Scientists are the type of person who do not like saying they're 100% certain of anything (we've been hurt too many times before). So if a scientist says "I'm 99.9% sure it will work," another scientist hears "this is worth betting on working, but we live in a universe where there's always a chance of failure." But a non-scientist hears "this isn't something that's absolutely proven and therefore isn't always true."

For example, there has never been a recorded instance of someone becoming infected with HIV while properly taking Truvada (to my knowledge). But still, any advertisement for it says that it has a 99.9% chance success rate.

Though the takeaway here isn't just to round up and consider a 99.9=100. The takeaway is to realize that it's very hard to be 100% certain about anything, and to understand that

It's been proven as fact, time and again, yet people still deny it. It's not even that hard to grasp.


Science is based on evidence, not opinion or belief.

Applied scientist here (engineer).

Science is NOT a belief system. Attempting to dismiss something studied and supported using science by saying "well, I just believe something different. How can you expect me to respect your beliefs if you won't respect mine?" isn't valid. Further, science should NEVER set out to prove something is true. It should only find out what is supported by evidence, even if it's contrary to your hypothesis (and possibly desires). Honestly, I wish more scientists respected this.

DNA is the most efficient data storage system known to science.

Speaking from my little corner of the scientific community, I wish people understood DNA evidence better.

DNA analysis is a fantastic tool! We can detect very minute amounts of DNA, so in some cases we could tell if you've even just touched something. In the past 20 years, the capabilities of analysis have just gotten better and better. You used to need enormous amounts of stain to produce a profile.

This of course has led to DNA evidence being collected for more than just murder. And that's fine -- we're here to catch the perpetrators. (Though it does mean crime labs suffer backlogs as more and more evidence gets sent to us to test.)

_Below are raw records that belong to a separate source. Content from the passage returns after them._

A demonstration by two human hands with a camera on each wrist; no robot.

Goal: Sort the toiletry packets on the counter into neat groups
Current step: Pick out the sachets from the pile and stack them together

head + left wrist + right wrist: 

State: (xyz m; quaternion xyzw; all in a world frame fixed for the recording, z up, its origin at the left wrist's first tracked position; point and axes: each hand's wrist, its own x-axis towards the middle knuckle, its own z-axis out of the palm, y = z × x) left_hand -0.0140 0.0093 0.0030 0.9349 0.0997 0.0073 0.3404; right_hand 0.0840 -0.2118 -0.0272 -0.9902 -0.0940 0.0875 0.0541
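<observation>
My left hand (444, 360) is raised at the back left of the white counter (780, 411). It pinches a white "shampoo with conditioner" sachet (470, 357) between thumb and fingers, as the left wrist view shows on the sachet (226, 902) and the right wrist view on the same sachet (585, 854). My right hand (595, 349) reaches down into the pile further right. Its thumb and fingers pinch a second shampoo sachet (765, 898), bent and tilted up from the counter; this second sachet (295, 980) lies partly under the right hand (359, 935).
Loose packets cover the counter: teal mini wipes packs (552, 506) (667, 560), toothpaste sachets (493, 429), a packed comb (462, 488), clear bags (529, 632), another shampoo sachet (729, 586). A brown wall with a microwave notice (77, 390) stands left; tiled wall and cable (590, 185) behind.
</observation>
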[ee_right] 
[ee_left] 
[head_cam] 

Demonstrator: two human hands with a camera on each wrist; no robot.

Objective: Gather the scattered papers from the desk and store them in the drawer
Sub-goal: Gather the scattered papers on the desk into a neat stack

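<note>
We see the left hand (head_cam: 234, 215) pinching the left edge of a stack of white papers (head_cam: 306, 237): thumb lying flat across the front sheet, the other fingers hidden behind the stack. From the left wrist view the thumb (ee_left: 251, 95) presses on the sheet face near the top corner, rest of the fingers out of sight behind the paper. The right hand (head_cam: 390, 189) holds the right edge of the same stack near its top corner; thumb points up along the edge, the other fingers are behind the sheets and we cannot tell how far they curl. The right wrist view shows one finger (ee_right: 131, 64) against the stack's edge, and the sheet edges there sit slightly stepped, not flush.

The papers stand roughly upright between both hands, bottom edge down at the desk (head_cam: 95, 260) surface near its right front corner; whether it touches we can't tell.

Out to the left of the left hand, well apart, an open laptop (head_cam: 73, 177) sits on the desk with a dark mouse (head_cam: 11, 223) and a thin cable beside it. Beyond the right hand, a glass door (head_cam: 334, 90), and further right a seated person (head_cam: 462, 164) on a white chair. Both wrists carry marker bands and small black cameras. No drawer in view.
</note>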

The proliferation of the technology and its recent entrenchment in popular culture, however, has led to a courtroom expectation that it will be present in every case, and that there's some sort of failure of legitimacy if it isn't there. They really do call this "the CSI effect," and while it affects the whole forensic community, nowhere is it worse than in DNA.

What DNA can tell you:

  • a profile that can be compared to a known standard and a probability of a match can be assigned

What DNA can't tell you:

  • how that DNA got there
  • when that DNA got there
  • whether it's probative to the crime (whether it really means anything)
  • whether it means someone is guilty or not

You need more than DNA evidence to convict, and merely having DNA evidence is not indicative of guilt! It needs to be considered as a whole case, not just one piece of evidence.

Please, if you ever get placed on a jury, give your fellow man the proper consideration he's due, and listen to the impartial experts. (Yes, defense lawyers can hire experts to say whatever they want, too, so be careful!)

Listen up, paranoid parents.

Drugs are expensive so I'm not going to put them in your kids Halloween candy.